The people in the town who know what they do are supportive.

“Because it’s tied to the iconic iPod, it opens up the parameters by which people think of this stuff,” Vatter said. “It helped that they knew us first in the community. They knew Suki as a former Apple employee, they knew me as a former Tyco employee. We did volunteer work in the community, they knew our kids, they knew us before we got into this business. That helped.”

OhMiBod products are packaged in boxes that emulate the clean look of Apple accessories. This is deliberate.

“It’s an iPod accessory,” Vatter said. “That’s how we price it, that’s how we package it, that’s how we made it. Connecting to an MP3 player. Our whole objective is to open up the dialogue about vibrator use for women and couples. Toy use is fun, it’s needed, it’s healthy. It shouldn’t be thought of as some back-alley purchase. That’s why we designed the packaging the way that we did, and why we tied it to the iPod as well.”

The emulation of iPods goes beyond the packaging.

“Because they are an iPod accessory, we priced them to the iPod accessory market,” Dunham said. “Our goal from day one was to make ourselves a mainstream company. We knew we had a lot of crossover potential, and we’re sold by iPod accessory companies. We want to make it completely accessible and mainstream.”

OhMiBod is a small company, with four employees besides Vatter and Dunham.

“We designed the company to have a very low overhead,” Vatter said. “When Suki started this, I was supportive, but I was still working full time. When we decided that we should both work full time, we did it in a way that we could grow comfortably. We both have experience in starting small companies. We outsourced our marketing, we outsourced our PR, we outsourced our financing, we outsourced our production. The only thing we really do inhouse is customer service and shipping. It’s a small group.”

Although OhMiBod outsources many of its functions, they are hands-on for quality control.

“You try to find the best manufacturer, the best supplier you can find,” Dunham said. “Because you don’t own every piece of the puzzle, you have to stay on top of the quality. We test all the products, and we get copied on all our customer service emails so we can see what’s going on and what’s happening with our products.”

Outsourcing production keeps OhMiBod “nimble,” Vatter said, to meet consumer demand.

“We can ramp up, and we can ramp down. A lot of companies go out of business because they create a large overhead structure and can’t adjust quickly.

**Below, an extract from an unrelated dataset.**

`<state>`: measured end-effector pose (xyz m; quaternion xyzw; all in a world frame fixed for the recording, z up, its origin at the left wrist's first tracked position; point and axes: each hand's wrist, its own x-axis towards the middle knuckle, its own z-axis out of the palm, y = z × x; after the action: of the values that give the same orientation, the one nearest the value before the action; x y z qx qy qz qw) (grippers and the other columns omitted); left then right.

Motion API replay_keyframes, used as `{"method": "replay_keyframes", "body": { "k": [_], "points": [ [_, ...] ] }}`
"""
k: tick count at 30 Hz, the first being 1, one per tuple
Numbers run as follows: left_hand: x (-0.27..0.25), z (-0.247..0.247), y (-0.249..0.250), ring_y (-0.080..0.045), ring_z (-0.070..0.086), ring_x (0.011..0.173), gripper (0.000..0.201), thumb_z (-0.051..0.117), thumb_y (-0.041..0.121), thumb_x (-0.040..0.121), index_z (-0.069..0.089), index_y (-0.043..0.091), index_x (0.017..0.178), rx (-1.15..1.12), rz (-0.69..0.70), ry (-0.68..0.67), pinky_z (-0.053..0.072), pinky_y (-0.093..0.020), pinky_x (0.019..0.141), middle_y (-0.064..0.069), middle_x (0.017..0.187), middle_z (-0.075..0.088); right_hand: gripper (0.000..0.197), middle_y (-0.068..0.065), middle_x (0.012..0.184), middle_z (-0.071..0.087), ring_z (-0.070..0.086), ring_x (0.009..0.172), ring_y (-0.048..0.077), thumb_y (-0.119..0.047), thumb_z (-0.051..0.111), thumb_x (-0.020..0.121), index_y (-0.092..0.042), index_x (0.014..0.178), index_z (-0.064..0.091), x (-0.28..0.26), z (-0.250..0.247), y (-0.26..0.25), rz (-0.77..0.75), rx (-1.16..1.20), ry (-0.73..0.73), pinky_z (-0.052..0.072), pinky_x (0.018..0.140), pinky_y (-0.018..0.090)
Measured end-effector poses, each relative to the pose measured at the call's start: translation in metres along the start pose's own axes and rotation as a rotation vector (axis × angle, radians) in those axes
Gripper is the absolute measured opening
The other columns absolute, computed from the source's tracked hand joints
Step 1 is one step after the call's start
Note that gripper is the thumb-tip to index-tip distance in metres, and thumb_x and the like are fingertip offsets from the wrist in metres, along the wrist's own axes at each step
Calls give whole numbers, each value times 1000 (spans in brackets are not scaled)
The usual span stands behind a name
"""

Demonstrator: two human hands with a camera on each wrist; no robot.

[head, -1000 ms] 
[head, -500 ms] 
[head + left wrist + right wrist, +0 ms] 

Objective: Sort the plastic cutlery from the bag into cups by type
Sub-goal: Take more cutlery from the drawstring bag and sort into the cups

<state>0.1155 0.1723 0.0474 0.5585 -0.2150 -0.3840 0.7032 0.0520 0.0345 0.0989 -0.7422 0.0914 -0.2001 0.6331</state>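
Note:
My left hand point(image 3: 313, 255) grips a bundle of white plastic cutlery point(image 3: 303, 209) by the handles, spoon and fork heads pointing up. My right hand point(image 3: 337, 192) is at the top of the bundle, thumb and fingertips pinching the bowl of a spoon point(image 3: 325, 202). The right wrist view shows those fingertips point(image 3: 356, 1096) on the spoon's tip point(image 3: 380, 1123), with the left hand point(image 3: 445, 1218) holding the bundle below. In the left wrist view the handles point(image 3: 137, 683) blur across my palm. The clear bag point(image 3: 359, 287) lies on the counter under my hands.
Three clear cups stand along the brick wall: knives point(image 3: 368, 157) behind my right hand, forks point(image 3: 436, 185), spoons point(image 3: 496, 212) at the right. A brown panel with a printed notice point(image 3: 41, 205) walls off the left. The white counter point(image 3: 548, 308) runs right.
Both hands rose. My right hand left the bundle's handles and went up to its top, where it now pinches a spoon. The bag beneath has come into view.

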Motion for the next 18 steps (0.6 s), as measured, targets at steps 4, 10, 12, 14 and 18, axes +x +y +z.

They aren’t nimble enough to adjust to meet the economic climate. “Banks aren’t lending, and small and medium size businesses — even large ones — are going out of business because they can’t right-size,” Vatter said. “There are a lot of people who aren’t buying, and people are thinking three, four, five times about what they buy and how they spend their money. I think it’s important to be able to adjust to that. And we formed our company with that in mind. Before we invested in infrastructure, we thought about it and we stay nimble for just that reason.

“But just because you’re a small business doesn’t mean you have to think small,” Vatter continued. “We’ve sold in more than 30 countries. We’re setting up a global infrastructure and a global sales channel. To think small you don’t have to limit your revenues because you don’t have a lot of people. If you do it right, you can set it up so your cost base is low, but you can move a lot of product.”